» WORK ORDER
Output all of the data below without changing a word, and exclude the pictures.

--- START ---

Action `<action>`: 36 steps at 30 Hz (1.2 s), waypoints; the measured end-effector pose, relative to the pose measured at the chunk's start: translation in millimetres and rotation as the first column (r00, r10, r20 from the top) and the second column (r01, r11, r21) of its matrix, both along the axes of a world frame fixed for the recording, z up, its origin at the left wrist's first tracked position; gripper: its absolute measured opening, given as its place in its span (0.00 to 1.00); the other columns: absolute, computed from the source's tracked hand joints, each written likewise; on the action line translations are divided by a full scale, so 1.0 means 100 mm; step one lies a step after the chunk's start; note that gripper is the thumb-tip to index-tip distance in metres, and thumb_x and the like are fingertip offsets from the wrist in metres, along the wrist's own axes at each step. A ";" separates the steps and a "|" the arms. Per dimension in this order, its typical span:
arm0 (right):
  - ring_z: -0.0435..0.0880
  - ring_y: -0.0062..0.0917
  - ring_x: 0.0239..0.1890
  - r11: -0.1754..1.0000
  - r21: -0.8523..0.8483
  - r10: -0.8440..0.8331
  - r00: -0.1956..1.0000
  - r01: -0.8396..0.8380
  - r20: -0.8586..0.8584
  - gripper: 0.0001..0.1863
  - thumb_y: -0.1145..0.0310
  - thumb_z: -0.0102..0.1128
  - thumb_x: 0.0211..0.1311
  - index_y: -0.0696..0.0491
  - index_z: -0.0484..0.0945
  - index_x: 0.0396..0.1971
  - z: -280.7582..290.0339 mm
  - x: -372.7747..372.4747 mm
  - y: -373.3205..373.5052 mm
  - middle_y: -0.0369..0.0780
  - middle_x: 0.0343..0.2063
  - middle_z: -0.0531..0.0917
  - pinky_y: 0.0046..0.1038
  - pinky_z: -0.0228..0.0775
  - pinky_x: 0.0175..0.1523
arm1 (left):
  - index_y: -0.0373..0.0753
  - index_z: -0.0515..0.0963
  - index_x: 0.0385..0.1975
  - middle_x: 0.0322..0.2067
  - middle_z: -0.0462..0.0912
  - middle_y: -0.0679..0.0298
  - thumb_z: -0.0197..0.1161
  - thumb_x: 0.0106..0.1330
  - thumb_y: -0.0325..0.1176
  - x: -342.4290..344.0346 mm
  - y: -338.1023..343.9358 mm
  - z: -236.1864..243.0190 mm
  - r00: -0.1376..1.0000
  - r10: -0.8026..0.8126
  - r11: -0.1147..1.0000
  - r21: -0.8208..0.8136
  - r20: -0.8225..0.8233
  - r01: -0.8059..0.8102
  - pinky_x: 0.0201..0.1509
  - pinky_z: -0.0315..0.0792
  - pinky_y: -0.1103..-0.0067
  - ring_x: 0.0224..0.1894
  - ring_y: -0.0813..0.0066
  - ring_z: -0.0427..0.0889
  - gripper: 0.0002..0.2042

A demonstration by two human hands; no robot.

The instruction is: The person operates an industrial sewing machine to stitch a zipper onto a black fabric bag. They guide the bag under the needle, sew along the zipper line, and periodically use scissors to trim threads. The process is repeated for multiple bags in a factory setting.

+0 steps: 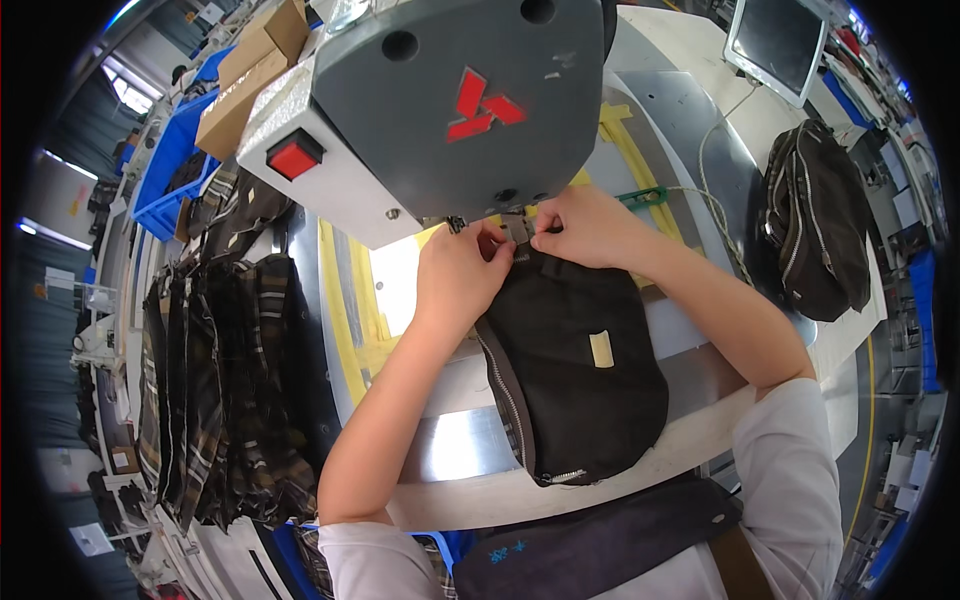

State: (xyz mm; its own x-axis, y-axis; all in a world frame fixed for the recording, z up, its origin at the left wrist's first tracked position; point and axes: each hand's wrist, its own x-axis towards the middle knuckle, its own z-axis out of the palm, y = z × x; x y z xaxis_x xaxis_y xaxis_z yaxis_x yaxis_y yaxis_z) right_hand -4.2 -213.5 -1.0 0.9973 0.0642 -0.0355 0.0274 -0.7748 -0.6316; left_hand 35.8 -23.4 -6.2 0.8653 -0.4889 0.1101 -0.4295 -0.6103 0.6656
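A dark fabric bag piece lies on the sewing machine's bed, with a metal zipper down its left edge and a small cream tag on its face. Its narrow upper end is under the front of the grey machine head, by a small metal clamp. My left hand is closed in a pinch on that end from the left. From the right, my right hand pinches beside the clamp, thumb and forefinger together. The fingertips partly hide the exact spot of the fabric they grip.
Dark and plaid fabric pieces hang in a pile at the left, below a blue bin and cardboard boxes. At the right sits a stack of dark zippered pieces, with a screen beyond. Yellow tape borders the bed plate.
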 end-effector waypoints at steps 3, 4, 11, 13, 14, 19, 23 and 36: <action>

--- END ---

» EXPECTED ANSWER
Action `<action>`: 36 steps at 30 Hz (1.2 s), waypoints; the measured end-effector pose, relative to the pose measured at the chunk's start: translation in millimetres and rotation as the first column (r00, r10, r20 from the top) and the second column (r01, r11, r21) of its matrix, both along the axes of a world frame fixed for the recording, z up, its origin at the left wrist's first tracked position; gripper: its absolute measured opening, given as its place in its span (0.00 to 1.00); the other columns: absolute, computed from the source's tracked hand joints, each written likewise; on the action line translations are divided by a full scale, so 1.0 means 100 mm; step one lies a step after the chunk's start; note that gripper is the thumb-tip to index-tip distance in metres, and thumb_x and the like are fingertip offsets from the wrist in metres, along the wrist's own axes at each step. A ";" separates the steps and a "|" the arms. Per dimension in this order, its typical span:
arm0 (right):
  - ring_z: -0.0435..0.0880
  - ring_y: -0.0062..0.0917
  - ring_x: 0.0239..0.1890
  - r11: -0.1754..1.0000
  - r21: -0.8523..0.8483
  - r10: -0.8440..0.8331
  - r00: -0.1956..1.0000
  - r01: -0.8396..0.8380
  - r20: -0.8586..0.8584
  - gripper: 0.0001..0.1863
  - thumb_y: -0.1145..0.0310
  - thumb_z: -0.0102..0.1128
  - thumb_x: 0.0211..0.1311
  - index_y: -0.0696..0.0491
  - index_z: -0.0484..0.0945
  - index_x: 0.0396..0.1971
  - z: -280.7582..290.0339 mm
  - x: -372.7747..372.4747 mm
  - y: -373.3205..373.5052 mm
  - middle_y: -0.0369..0.0780
  - middle_x: 0.0343..0.2063
  - middle_z: -0.0531..0.0917
  - pinky_y: 0.0046..0.1038
  - pinky_z: -0.0228..0.0775
  - pinky_x: 0.0175..0.1523
arm1 (left):
  - index_y: -0.0373..0.0753
  - index_z: -0.0515..0.0963
  - index_x: 0.0385..0.1975
  - middle_x: 0.0322..0.2067
  - middle_z: -0.0462..0.0912
  - middle_y: -0.0679..0.0298
  - thumb_z: -0.0197..0.1161
  - thumb_x: 0.0106..0.1330
  - thumb_y: -0.0325..0.1176
  - x: -342.4290..344.0346 mm
  - y: -338.1023..343.9358 mm
  - z: -236.1864..243.0190 mm
  - r00: -0.1376..1.0000
  - r10: -0.8026..0.8126
  - r11: -0.1147..1.0000
  - r21: -0.8208..0.8136
  - r20: -0.8225..0.8233
  - r01: -0.8059..0.8102
  - pinky_x: 0.0201..0.1509
  - pinky_z: -0.0315..0.0792
  - pinky_y: -0.1103..-0.0067
  - ring_x: 0.0224..0.1894
  - ring_y: -0.0813..0.0066
  - ring_z: -0.0427..0.0889
  - gripper: 0.0002..0.2042

A demonstration by two human hands; no robot.

The instruction is: The person operates an industrial sewing machine to stitch a zipper onto a black fabric bag. They guide the bag under the needle, sew along the zipper line, and periodically use scissors to trim threads. The process is repeated for multiple bags in a factory setting.

+0 steps: 

State: (xyz mm; its own x-axis, y-axis; all in a world frame fixed for the recording, z up, its origin at the left wrist's first tracked position; point and axes: each hand's wrist, its own x-axis towards the middle knuckle, its own z-axis out of the palm, y = z × x; x y z xaxis_x xaxis_y xaxis_z yaxis_x yaxis_y yaxis_z) right_hand -4.2 -213.5 -1.0 0.9973 0.0642 -0.0355 0.0274 -0.7748 -0.6316; left_hand 35.8 -23.4 -6.2 0.8653 -0.4889 0.1101 -0.4295 -0.6103 0.6656
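A dark fabric bag piece lies on the sewing machine's bed, with a metal zipper down its left edge and a small cream tag on its face. Its narrow upper end is under the front of the grey machine head, by a small metal clamp. My left hand is closed in a pinch on that end from the left. From the right, my right hand pinches beside the clamp, thumb and forefinger together. The fingertips partly hide the exact spot of the fabric they grip.
Dark and plaid fabric pieces hang in a pile at the left, below a blue bin and cardboard boxes. At the right sits a stack of dark zippered pieces, with a screen beyond. Yellow tape borders the bed plate.
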 end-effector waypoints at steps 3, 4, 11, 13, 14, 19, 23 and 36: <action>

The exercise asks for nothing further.